Час за часом под ярким февральским солнцем наш поезд неспешно ползет по рельсам; нам уже наскучил вид из окон. Мы приходим к выводу, что поезд ползет медленно из соображений осторожности, а вовсе не потому, что не может идти быстрее. Так в случае воздушного налета он мигом остановится и мы, ничем не рискуя, выпрыгнем из окон. Мы несколько успокаиваемся, перестаем думать о воздушных налетах, сидим болтаем, поем песни. Мы поем «Интернационал», «Марсельезу», «Кейси Джонса», «Кто железную строил дорогу». Англичане поют свои песни, мы не разбираем их слов. Американцы изобретают забаву — вместе вспоминать слова старых песен, это помогает скоротать время. Мы поем «Рози О'Грейди», «Красное крылышко», «И каждое движение твое», «Велосипед для двоих», «Бауэри», «А мы все как один…» (что — как один? Танцуем рэгтайм), «Черные глаза» (почему вы такие голубые?), «Знаете ль вы Келли», «Америка», «Звездное знамя», «Поведай, красотка цыганка», «Когда в Нормандии весна и яблони цветут», «Когда в Скалистые весна приходит», «На родине моей», «Роза ничейной земли», «Типперэри» (вместе с англичанами), «Лотарингия, Лотарингия» (пре-е-екрасная моя Эльзас-Лотарингия), «Не дай остыть родному очагу», «Не для того сынка растила, чтоб он солдатом стал», «Там, вдали».
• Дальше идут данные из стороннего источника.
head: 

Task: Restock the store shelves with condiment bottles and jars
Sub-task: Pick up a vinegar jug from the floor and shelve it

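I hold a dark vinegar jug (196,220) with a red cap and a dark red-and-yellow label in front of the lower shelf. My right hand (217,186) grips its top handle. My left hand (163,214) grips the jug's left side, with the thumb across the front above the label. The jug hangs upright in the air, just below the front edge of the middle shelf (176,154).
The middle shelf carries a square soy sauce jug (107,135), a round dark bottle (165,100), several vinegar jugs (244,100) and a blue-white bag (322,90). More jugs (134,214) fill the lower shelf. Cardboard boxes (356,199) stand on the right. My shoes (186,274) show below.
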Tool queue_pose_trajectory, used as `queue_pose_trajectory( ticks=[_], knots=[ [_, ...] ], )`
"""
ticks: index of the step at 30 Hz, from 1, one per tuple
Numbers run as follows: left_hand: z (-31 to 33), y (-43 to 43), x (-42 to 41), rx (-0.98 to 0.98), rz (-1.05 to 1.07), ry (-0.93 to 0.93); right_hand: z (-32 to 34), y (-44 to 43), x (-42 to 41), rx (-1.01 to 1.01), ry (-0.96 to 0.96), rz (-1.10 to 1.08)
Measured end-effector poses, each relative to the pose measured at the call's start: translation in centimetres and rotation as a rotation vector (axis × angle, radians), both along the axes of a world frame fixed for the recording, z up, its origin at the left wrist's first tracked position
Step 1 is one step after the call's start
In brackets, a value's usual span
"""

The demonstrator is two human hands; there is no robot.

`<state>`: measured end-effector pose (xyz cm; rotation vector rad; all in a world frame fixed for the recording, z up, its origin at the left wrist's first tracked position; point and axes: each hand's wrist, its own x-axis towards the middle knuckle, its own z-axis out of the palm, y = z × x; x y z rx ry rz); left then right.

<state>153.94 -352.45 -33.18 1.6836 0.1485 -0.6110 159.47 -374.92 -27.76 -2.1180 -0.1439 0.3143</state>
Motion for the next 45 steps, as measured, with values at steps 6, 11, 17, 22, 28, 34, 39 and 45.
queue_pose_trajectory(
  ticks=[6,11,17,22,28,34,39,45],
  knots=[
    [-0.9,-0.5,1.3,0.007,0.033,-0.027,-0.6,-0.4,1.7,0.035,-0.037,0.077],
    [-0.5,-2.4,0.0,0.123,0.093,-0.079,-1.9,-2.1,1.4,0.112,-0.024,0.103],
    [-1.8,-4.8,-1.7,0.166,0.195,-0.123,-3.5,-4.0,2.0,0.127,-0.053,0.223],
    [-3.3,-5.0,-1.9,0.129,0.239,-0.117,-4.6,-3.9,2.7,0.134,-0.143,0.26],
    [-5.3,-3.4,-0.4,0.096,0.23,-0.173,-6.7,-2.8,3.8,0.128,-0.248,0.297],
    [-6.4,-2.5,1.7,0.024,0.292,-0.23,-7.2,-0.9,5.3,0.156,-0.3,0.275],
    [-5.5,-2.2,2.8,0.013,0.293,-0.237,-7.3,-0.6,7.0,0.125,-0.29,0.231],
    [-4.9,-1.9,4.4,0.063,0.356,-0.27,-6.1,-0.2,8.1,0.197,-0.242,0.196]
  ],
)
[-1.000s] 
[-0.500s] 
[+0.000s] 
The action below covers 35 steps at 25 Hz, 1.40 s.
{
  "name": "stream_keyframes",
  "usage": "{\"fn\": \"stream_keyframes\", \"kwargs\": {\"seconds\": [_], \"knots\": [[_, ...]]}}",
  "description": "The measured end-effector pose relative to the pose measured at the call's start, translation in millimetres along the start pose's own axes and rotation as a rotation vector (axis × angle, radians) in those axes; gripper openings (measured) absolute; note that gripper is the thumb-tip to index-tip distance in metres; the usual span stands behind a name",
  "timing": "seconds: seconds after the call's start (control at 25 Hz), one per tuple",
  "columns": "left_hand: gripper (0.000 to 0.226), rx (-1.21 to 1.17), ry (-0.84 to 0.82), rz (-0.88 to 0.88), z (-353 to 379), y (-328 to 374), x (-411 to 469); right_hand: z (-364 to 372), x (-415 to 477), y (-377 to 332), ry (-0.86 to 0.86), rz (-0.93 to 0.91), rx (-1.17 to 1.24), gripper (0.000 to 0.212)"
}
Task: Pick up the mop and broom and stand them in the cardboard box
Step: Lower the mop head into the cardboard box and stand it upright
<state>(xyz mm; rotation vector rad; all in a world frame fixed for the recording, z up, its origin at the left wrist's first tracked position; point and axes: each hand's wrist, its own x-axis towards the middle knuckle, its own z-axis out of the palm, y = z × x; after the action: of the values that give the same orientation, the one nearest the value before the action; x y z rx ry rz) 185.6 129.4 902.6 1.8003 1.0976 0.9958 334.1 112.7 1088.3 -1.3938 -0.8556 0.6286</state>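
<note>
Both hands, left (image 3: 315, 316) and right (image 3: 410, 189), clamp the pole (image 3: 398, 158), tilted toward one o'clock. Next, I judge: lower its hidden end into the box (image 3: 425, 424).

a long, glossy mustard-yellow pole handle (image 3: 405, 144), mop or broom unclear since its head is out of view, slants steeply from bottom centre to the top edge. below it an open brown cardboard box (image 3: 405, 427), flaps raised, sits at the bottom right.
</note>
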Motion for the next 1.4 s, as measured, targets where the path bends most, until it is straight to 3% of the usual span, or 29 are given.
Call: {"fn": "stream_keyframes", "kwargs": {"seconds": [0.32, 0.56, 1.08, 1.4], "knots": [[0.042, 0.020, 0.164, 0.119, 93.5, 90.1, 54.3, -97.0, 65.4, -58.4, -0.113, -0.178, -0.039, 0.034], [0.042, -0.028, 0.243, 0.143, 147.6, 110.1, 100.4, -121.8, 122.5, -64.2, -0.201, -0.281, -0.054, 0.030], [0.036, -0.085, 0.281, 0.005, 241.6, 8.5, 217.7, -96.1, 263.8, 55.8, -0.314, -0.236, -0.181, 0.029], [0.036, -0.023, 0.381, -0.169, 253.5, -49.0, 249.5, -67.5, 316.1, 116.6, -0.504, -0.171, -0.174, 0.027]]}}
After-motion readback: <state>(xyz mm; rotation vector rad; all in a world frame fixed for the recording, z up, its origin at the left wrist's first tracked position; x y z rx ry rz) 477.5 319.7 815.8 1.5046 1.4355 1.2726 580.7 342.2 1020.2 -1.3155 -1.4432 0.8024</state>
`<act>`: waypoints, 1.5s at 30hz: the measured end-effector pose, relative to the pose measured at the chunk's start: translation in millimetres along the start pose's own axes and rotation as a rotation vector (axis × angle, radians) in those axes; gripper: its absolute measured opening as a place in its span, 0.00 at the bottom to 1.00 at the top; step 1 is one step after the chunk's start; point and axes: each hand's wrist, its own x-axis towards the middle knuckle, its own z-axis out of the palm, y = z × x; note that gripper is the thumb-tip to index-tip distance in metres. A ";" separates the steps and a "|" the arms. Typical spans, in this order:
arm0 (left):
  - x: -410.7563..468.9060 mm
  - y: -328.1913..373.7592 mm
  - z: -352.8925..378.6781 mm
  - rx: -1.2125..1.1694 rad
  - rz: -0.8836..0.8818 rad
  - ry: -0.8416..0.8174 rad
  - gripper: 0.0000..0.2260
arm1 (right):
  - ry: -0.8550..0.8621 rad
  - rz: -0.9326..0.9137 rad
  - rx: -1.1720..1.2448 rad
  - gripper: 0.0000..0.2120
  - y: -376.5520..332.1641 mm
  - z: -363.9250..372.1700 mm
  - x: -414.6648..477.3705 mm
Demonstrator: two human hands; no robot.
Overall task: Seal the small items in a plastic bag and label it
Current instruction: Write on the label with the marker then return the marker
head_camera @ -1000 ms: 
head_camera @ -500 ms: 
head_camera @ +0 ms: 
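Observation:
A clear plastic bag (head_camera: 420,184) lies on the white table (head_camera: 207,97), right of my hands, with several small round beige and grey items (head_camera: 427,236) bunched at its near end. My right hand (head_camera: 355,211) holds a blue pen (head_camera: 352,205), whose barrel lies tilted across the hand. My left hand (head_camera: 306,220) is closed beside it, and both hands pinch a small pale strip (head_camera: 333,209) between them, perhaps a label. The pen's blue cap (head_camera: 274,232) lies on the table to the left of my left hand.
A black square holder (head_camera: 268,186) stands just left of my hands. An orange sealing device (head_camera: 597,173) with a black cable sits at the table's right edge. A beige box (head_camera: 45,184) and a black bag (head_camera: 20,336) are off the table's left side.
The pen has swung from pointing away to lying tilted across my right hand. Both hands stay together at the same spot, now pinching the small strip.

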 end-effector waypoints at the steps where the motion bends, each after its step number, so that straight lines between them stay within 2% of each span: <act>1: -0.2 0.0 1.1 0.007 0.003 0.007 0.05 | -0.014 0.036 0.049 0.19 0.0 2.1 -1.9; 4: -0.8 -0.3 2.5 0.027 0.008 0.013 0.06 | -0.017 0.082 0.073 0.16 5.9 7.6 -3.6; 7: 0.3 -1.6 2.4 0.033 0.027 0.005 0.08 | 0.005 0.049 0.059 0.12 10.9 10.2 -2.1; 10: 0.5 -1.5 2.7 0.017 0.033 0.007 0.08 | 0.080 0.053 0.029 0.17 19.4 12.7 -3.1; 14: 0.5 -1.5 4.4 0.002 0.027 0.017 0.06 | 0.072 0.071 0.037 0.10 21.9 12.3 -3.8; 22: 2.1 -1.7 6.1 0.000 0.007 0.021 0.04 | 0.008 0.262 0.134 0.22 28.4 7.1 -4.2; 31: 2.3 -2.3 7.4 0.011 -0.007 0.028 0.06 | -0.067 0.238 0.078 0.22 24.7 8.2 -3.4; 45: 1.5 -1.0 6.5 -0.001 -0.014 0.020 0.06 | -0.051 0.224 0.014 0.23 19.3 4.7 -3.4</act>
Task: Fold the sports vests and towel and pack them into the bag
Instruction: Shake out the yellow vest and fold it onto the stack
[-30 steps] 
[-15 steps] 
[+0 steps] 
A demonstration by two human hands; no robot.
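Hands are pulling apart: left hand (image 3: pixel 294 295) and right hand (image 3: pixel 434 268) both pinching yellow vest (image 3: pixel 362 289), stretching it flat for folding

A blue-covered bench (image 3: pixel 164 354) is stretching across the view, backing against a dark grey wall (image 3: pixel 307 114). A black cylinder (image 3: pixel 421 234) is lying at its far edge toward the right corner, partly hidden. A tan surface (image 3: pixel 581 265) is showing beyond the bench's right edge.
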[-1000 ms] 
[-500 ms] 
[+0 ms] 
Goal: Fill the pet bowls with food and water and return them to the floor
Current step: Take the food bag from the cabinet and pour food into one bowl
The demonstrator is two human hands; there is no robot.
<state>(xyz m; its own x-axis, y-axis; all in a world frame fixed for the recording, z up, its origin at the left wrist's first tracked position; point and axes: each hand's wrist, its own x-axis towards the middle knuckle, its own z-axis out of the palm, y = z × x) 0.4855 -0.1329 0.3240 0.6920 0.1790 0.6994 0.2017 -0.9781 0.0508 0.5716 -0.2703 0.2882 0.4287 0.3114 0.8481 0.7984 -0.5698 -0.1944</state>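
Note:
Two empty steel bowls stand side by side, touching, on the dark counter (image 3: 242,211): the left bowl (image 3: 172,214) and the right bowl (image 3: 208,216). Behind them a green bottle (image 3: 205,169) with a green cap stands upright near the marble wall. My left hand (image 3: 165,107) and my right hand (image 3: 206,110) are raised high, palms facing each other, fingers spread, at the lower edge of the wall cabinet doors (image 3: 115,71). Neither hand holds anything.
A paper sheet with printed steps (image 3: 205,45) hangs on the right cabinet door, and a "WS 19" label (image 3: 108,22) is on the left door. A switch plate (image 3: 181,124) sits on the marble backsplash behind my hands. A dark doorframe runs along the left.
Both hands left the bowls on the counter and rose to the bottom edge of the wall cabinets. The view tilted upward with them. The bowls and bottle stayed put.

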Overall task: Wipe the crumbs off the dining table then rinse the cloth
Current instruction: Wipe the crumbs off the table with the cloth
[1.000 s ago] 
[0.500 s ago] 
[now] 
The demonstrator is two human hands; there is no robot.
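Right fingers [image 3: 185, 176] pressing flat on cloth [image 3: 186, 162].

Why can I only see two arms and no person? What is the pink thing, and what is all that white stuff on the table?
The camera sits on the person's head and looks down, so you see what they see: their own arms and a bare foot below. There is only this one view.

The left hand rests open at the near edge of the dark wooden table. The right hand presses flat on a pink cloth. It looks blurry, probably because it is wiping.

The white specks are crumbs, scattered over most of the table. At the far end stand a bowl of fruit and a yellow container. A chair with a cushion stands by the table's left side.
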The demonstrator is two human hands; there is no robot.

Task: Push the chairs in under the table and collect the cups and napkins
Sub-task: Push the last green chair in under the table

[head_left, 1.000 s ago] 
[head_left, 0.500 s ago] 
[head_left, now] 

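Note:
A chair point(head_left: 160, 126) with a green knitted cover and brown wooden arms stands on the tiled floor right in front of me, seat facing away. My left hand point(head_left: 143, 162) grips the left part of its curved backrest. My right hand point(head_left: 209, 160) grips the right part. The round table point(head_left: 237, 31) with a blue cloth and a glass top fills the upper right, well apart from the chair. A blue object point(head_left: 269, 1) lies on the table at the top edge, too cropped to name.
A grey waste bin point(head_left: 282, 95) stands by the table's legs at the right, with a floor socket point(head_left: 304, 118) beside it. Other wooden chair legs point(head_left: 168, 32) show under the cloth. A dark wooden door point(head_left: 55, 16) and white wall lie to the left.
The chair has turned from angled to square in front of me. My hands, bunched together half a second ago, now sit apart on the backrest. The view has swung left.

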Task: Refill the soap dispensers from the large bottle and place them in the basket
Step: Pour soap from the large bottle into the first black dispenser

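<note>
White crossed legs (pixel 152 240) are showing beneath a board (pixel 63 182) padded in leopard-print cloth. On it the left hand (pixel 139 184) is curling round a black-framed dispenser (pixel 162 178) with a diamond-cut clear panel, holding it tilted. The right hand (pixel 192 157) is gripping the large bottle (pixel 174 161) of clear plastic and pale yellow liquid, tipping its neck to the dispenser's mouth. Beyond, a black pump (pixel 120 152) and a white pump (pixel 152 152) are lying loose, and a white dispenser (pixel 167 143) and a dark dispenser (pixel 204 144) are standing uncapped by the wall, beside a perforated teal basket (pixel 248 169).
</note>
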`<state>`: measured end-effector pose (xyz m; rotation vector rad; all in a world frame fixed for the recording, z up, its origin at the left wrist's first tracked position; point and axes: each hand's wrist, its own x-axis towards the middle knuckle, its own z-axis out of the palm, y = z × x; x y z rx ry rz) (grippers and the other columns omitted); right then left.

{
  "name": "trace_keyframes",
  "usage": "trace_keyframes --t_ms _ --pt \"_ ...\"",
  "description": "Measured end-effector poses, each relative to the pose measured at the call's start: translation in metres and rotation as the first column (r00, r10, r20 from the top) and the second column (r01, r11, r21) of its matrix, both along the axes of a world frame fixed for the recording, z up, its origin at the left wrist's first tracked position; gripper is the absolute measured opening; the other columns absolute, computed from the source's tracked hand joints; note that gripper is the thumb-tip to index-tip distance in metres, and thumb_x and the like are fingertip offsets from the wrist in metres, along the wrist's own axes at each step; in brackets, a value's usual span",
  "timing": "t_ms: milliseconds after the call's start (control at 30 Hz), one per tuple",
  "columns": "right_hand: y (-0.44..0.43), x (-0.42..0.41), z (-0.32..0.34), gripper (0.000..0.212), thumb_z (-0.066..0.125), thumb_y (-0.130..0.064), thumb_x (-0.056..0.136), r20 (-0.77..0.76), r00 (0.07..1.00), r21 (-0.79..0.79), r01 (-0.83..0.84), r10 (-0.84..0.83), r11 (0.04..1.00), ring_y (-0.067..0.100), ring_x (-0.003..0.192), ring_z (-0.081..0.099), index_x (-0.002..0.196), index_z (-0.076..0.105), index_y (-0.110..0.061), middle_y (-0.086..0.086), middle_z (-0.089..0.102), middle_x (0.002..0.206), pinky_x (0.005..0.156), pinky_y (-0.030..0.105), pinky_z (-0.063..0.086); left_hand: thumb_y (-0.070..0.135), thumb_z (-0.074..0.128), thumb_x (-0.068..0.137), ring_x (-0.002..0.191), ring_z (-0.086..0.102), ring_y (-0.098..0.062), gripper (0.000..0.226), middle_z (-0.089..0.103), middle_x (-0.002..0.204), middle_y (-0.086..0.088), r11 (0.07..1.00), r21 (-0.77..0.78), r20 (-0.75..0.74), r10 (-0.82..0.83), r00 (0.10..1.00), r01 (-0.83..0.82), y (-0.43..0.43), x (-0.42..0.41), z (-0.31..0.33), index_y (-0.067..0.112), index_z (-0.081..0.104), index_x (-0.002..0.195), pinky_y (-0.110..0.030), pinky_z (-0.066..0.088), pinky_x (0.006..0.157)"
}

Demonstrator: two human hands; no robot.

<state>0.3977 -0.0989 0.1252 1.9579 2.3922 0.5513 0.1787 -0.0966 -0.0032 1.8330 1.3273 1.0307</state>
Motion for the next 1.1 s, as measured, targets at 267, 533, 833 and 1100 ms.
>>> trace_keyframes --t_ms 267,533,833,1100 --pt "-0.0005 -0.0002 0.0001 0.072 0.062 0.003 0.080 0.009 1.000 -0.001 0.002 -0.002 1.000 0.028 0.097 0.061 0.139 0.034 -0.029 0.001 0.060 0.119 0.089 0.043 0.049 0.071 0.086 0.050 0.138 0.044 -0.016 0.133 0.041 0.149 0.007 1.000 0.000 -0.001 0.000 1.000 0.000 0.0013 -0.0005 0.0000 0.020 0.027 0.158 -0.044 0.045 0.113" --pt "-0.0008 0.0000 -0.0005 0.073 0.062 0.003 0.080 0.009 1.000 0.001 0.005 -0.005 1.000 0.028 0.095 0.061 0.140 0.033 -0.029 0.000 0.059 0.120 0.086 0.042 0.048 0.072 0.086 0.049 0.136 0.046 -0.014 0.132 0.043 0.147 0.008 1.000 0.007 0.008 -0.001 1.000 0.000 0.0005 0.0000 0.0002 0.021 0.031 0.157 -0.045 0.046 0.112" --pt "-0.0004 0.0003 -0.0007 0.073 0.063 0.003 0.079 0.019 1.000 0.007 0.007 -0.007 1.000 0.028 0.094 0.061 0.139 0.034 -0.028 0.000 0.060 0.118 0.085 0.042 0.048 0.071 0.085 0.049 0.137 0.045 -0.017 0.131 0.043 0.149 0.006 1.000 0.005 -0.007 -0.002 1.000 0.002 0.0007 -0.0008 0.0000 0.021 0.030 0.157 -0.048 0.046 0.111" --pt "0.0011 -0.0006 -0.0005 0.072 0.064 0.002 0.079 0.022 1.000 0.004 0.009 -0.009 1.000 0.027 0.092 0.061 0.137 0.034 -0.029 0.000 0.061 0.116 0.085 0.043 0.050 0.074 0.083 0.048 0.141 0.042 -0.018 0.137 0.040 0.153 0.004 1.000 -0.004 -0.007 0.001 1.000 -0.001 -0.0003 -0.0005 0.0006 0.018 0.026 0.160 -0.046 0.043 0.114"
Мы то и дело останавливаемся в небольших городках, в каждом повторяется та же история. Когда поезд подходит к станции, все бросаются к окнам, высовываются чуть ли не по пояс. К перрону из города, с полей опрометью бегут взрослые, дети, они тащат корзины с апельсинами — крупными, сочными, крепкими апельсинами. Из окон кидают сигареты — английские, американские, французские, бельгийские и голландские; в ответ к нам летят один за другим апельсины. Мы поедаем апельсины, кожуру роняем на пол, бросаем в окна, швыряем в товарищей, прикорнувших на деревянных скамейках. Пальцы у нас желтые и липкие от сока, по отросшей щетине течет сок. Больше есть мы не в силах, оставшиеся апельсины мы закидываем на багажные полки, распихиваем по карманам. Вдоль рельсов километрами тянутся сады, их деревья гнутся под тяжестью золотящихся на солнце плодов. Кое-кто из нас прихватил с собой хлеб; ребятишки-охотятся за хлебом. «Pan, pan[36], пищат они. — Un poco de pan, camarada. Tienes pan!»[37] Им нечего предложить нам, кроме апельсинов, иногда кувшина с вином, но наши ребята щедро раздают им хлеб и сигареты. «Tienes tabaco por mi padre!»[38] — просят ребятишки. Мы получили на дорогу по буханке хлеба, куску окаменелой колбасы и баночке солонины. Мы даем им табак для их отцов, бросаем в окна хлеб. Крохотные девчушки, женщины с печальными глазами подставляют передники; собрав хлеб, переходят к следующему вагону и, глядя на иностранцев, высунувшихся из окон, снова просят: «Pan? Tienes pan, camarada!»[39] Дети плетутся, цепляясь за юбки матерей, во все глаза смотрят на нас. Дети — и невзрачные и красивые — играют на перронах, на самых маленьких только куцые, едва доходящие до пупа платьишки. Дети в основном чистые и, как правило, изможденные; у них вспученные животы, ручки и ножки как спички, громадные темные глазищи.